Davanti alla quale le «ghirlande di parole» di Vendola (come dice lui), i contorsionismi e la fraseologia bertinottiana, le metafore tessili applicate alla politica (la «tessitura della tela delle larghe intese è iniziata») sembrano di un'era geologica fa. Ma non è detto che la radicalizzazione a sinistra sia conveniente, perché rischia di allontanare gli elettori di centrodestra, che si erano riversati tra le braccia di Grillo attratti dalle sirene dell'anticasta, e che ora potrebbero tornare ai partiti di provenienza. Come forse è successo in Friuli (se i flussi lo confermeranno), dove il M5S ha perso oltre 8 punti rispetto alle politiche e ha vinto Serracchiani, seppure sul filo di lana rispetto al Pdl e con livelli di astensione americani (oltre il 50%).

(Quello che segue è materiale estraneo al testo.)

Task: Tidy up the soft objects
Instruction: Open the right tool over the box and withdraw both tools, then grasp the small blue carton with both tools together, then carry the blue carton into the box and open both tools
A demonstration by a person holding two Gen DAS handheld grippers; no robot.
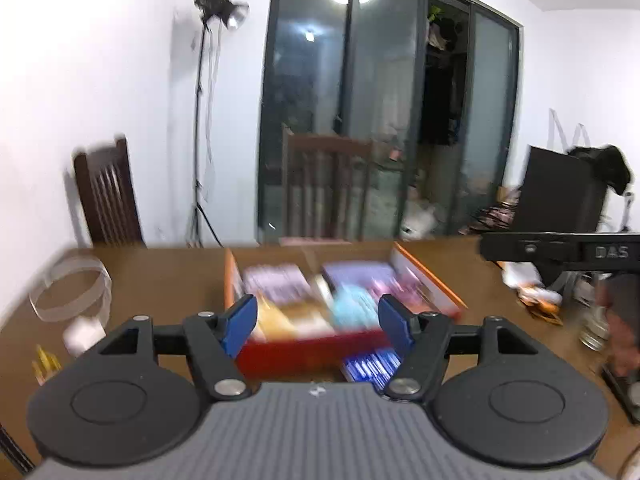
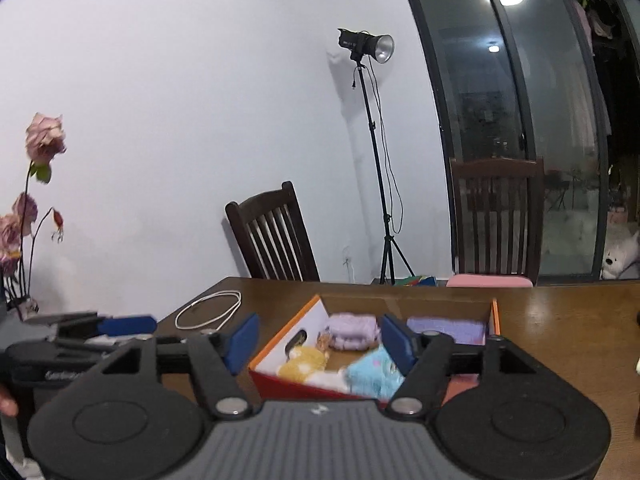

Che Grillo abbia occupato spazio a sinistra l'hanno capito subito i giovani turchi, con Orfini che contesta Barca e aggiunge: «Vendola si vuole sciogliere nel M5S, auguri». Ma vi è un'altra conseguenza. Poiché Grillo, al di là degli ammiccamenti, non sarà mai un alleato del Pd, perché non si allea con nessuno, finirà per i democratici, che piaccia o no, la sindrome del «nessun nemico a sinistra».

Il nuovo Pd non avrà che una scelta, contendere elettori a Grillo sul terreno dell'antipolitica e andare a cercare voti con facce nuove e cultura di governo nel campo dei moderati (Friuli docet). Questa è la sfida su cui si giocherà il Congresso. Grillo le sue mosse le ha già fatte.